At 6am Friday morning, I'll be taking off for L.A. and a long weekend with two of my best and oldest friends. I'll be travelling sans the other Pierces. I have very conflicted feelings about this.
On the one hand, I am clearly excited for this trip. It has been 5 years since the three of us took a trip together and I have no doubt I will laugh almost continuously. Also, we are going to Southern California, so it's going to be really nice. An overnight to Santa Barbara County and some wine tastings are also on the calendar. So, yeah, I'm not conflicted about the company I'll be keeping or the itinerary for the trip. It's who won't be there.
Violet will be 3 in two months. She is such a big kid these days in so many ways. But she is still a baby. She is enough of a baby that she doesn't understand when I tell her that this weekend, her Daddy will be the one putting her to bed. She still has no concept of time. A promise of a Popsicle after dinner, even when dinner is about over, can cause a major meltdown.

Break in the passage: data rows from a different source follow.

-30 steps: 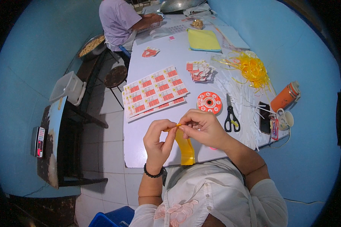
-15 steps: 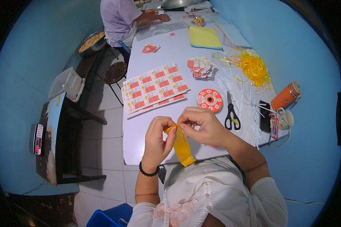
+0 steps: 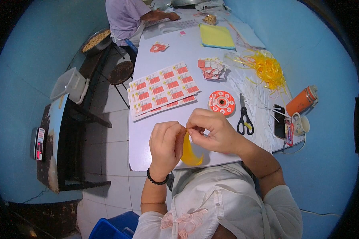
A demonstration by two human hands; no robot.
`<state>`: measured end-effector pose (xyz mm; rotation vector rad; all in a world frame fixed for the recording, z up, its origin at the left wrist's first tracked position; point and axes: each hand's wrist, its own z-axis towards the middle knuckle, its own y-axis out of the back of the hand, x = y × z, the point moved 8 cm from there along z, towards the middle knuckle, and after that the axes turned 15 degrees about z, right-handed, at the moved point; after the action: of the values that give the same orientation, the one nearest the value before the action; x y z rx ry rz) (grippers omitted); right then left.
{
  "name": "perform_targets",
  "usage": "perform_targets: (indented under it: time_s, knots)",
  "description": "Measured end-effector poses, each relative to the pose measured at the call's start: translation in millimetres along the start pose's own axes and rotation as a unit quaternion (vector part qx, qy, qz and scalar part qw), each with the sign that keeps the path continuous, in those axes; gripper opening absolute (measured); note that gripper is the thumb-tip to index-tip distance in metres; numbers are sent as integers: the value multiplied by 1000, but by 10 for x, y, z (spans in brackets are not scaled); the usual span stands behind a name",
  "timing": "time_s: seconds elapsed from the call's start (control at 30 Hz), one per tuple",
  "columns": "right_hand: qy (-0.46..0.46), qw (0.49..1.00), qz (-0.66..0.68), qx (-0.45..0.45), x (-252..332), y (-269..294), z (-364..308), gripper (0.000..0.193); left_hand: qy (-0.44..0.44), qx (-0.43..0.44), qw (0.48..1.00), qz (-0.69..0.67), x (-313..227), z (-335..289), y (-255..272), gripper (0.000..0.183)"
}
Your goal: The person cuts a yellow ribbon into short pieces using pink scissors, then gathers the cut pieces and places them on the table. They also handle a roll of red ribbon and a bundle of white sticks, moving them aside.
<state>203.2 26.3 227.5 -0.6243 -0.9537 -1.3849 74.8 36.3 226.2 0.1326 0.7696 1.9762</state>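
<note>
A: Largest first. What is lying on the white table [image 3: 179, 135]?

B: Sheets of red labels [image 3: 163, 89], then a red tape roll [image 3: 221, 103], with black scissors [image 3: 244, 117] lying just beside it.

A: And the hands?

B: The left hand [image 3: 166, 145] and right hand [image 3: 211, 130] are touching at the fingertips, both pinching shut on the top of a yellow strip [image 3: 189, 153], which is hanging down between them above the table's near edge.

The head camera looks steeply down, close above the table [image 3: 179, 51].
</note>
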Motion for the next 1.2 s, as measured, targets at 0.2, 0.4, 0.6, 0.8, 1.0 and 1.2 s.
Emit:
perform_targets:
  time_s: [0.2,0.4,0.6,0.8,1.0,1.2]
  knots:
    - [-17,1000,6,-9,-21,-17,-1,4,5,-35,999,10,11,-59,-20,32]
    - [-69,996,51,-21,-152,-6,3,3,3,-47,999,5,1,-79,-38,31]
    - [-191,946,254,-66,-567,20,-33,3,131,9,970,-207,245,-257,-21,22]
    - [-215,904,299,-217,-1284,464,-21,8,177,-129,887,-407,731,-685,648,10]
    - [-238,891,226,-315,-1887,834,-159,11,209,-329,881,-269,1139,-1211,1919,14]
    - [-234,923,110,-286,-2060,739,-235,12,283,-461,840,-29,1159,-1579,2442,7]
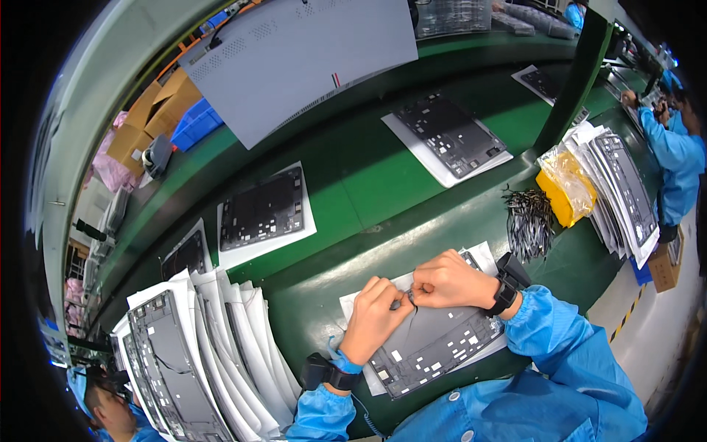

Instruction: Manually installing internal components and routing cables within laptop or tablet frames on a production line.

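My left hand [377,315] and my right hand [455,280] meet over a dark grey tablet-like housing [442,335], fingertips pinched close together. Between them shows part of a small black cable [412,297], and both hands seem closed on it; its ends are mostly covered by my fingers. The housing lies on a white sheet [482,255], with small white patches along its near part. Beyond my right hand lies a heap of thin black cables [529,225].
Stacks of similar housings between white sheets stand at left [254,353] and right [618,180]. A yellow bin [563,195] with clear plastic stands beside the cables. More housings [449,136] rest on the green belt [346,199]. A grey panel [309,59] overhangs it. Other people sit at both sides.
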`<action>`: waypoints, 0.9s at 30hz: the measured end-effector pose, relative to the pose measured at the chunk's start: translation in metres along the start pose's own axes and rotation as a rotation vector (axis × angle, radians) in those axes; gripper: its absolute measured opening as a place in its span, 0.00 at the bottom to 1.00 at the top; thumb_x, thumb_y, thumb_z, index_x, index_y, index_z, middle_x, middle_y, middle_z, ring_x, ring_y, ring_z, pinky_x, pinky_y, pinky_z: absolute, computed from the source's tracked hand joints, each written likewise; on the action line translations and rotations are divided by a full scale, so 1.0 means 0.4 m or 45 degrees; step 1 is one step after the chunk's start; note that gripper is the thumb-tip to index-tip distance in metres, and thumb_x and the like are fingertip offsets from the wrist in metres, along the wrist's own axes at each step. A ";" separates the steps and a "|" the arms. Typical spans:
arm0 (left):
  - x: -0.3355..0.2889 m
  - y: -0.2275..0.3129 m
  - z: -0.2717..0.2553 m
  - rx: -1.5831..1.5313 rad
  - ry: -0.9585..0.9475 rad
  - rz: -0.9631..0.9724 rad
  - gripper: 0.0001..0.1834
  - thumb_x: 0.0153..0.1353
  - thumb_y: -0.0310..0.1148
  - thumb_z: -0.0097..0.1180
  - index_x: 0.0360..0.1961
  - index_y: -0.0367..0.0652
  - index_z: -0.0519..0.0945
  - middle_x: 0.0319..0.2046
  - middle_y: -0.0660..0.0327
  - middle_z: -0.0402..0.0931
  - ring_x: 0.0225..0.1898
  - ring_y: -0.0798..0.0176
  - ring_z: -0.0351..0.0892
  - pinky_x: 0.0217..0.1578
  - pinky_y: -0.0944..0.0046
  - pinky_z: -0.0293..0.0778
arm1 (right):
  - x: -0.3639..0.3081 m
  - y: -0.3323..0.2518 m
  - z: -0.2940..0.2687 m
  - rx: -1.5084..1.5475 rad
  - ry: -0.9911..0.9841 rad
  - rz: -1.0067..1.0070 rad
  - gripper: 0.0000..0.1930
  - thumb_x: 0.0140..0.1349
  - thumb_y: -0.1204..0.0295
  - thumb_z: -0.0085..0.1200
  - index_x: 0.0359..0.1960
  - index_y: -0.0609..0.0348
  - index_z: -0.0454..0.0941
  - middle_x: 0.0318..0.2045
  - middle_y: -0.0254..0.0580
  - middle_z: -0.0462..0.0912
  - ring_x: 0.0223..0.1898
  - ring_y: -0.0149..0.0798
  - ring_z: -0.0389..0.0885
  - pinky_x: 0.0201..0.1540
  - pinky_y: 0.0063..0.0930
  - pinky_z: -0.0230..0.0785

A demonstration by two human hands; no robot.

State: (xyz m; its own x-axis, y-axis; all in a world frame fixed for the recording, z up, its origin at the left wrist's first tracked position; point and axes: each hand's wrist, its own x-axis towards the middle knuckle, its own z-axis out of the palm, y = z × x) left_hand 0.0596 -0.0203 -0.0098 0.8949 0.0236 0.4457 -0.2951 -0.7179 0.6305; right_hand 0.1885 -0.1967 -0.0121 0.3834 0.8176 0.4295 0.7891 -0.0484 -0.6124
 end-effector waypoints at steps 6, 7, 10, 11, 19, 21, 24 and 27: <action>-0.007 0.001 -0.014 0.102 -0.069 -0.028 0.07 0.50 0.20 0.68 0.29 0.36 0.80 0.31 0.56 0.77 0.39 0.49 0.78 0.40 0.50 0.76 | -0.047 -0.094 -0.087 0.090 0.209 0.308 0.02 0.59 0.79 0.63 0.31 0.63 0.82 0.28 0.48 0.83 0.28 0.52 0.84 0.32 0.43 0.75; -0.012 -0.003 -0.033 0.118 -0.046 -0.054 0.07 0.50 0.20 0.68 0.29 0.36 0.80 0.31 0.56 0.77 0.39 0.49 0.78 0.40 0.50 0.76 | -0.067 -0.120 -0.103 -0.039 0.397 0.417 0.02 0.61 0.80 0.61 0.34 0.65 0.82 0.30 0.50 0.83 0.30 0.52 0.84 0.33 0.43 0.76; -0.001 -0.011 -0.081 0.007 -0.177 0.018 0.16 0.52 0.19 0.62 0.42 0.41 0.89 0.50 0.54 0.81 0.54 0.47 0.77 0.54 0.50 0.75 | -0.191 -0.179 -0.145 -0.340 0.562 0.761 0.05 0.64 0.82 0.58 0.41 0.66 0.81 0.33 0.54 0.82 0.31 0.54 0.84 0.36 0.44 0.76; -0.001 -0.013 -0.079 0.005 -0.172 0.019 0.16 0.52 0.19 0.62 0.42 0.41 0.89 0.50 0.54 0.81 0.54 0.47 0.77 0.54 0.50 0.75 | -0.215 -0.193 -0.144 -0.393 0.559 0.860 0.06 0.64 0.82 0.58 0.42 0.67 0.80 0.33 0.55 0.82 0.31 0.55 0.84 0.37 0.44 0.76; -0.012 -0.046 -0.080 -0.094 -0.151 -0.021 0.16 0.56 0.16 0.64 0.46 0.40 0.87 0.46 0.55 0.81 0.44 0.49 0.82 0.45 0.56 0.80 | -0.159 -0.144 -0.077 -0.451 0.258 1.156 0.17 0.72 0.66 0.57 0.33 0.72 0.80 0.28 0.70 0.82 0.34 0.69 0.82 0.39 0.60 0.72; -0.012 -0.049 -0.081 -0.058 -0.081 0.028 0.16 0.57 0.15 0.65 0.46 0.39 0.86 0.43 0.54 0.82 0.42 0.49 0.82 0.43 0.56 0.81 | -0.136 -0.095 -0.073 -0.405 0.267 1.089 0.22 0.74 0.63 0.55 0.26 0.72 0.80 0.27 0.71 0.81 0.34 0.71 0.81 0.38 0.61 0.71; -0.003 -0.042 -0.089 0.210 0.471 0.114 0.12 0.58 0.17 0.65 0.43 0.33 0.84 0.37 0.51 0.82 0.39 0.45 0.82 0.42 0.51 0.77 | -0.049 0.018 -0.105 -0.047 0.226 0.886 0.23 0.75 0.62 0.53 0.28 0.73 0.79 0.24 0.67 0.80 0.28 0.63 0.81 0.36 0.54 0.71; -0.008 -0.050 -0.104 0.256 0.743 0.235 0.11 0.50 0.16 0.62 0.36 0.36 0.81 0.35 0.51 0.82 0.36 0.46 0.80 0.39 0.52 0.73 | 0.134 0.161 -0.172 0.010 0.201 0.728 0.22 0.75 0.62 0.53 0.31 0.75 0.79 0.22 0.63 0.78 0.25 0.52 0.78 0.34 0.49 0.70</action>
State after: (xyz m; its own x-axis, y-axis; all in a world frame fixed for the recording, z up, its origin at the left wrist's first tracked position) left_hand 0.0486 0.0229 0.0028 0.4893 0.2210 0.8437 -0.3080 -0.8612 0.4042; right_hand 0.2930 -0.1956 0.0171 0.8140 0.5676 0.1232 0.4330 -0.4516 -0.7801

I really didn't set out to be an "attachment parent." I don't think either Shawn or I knew what that was when Violet was born. But the more we followed our instincts, the longer we nursed, the more we listened to Violet and ignored the experts, the more attached we got. And I wouldn't change anything about the parenting decisions we have made. Ok, maybe I wouldn't give her nutrient void rice cereal as her first food. But, on the whole, I think we're doing well for her and ourselves.
But being securely attached means that we haven't gone anywhere overnight as a couple without Violet. She's never had a night without one of her parents being with her. And our solo excursions have been pretty limited as well. Leading up to this weekend, I've been away from Violet 3 non-consecutive nights. I think Shawn's total is about the same. So four nights away, really far away, is a huge deal in my journey as a mom.
I think I am ready. I hope Violet is.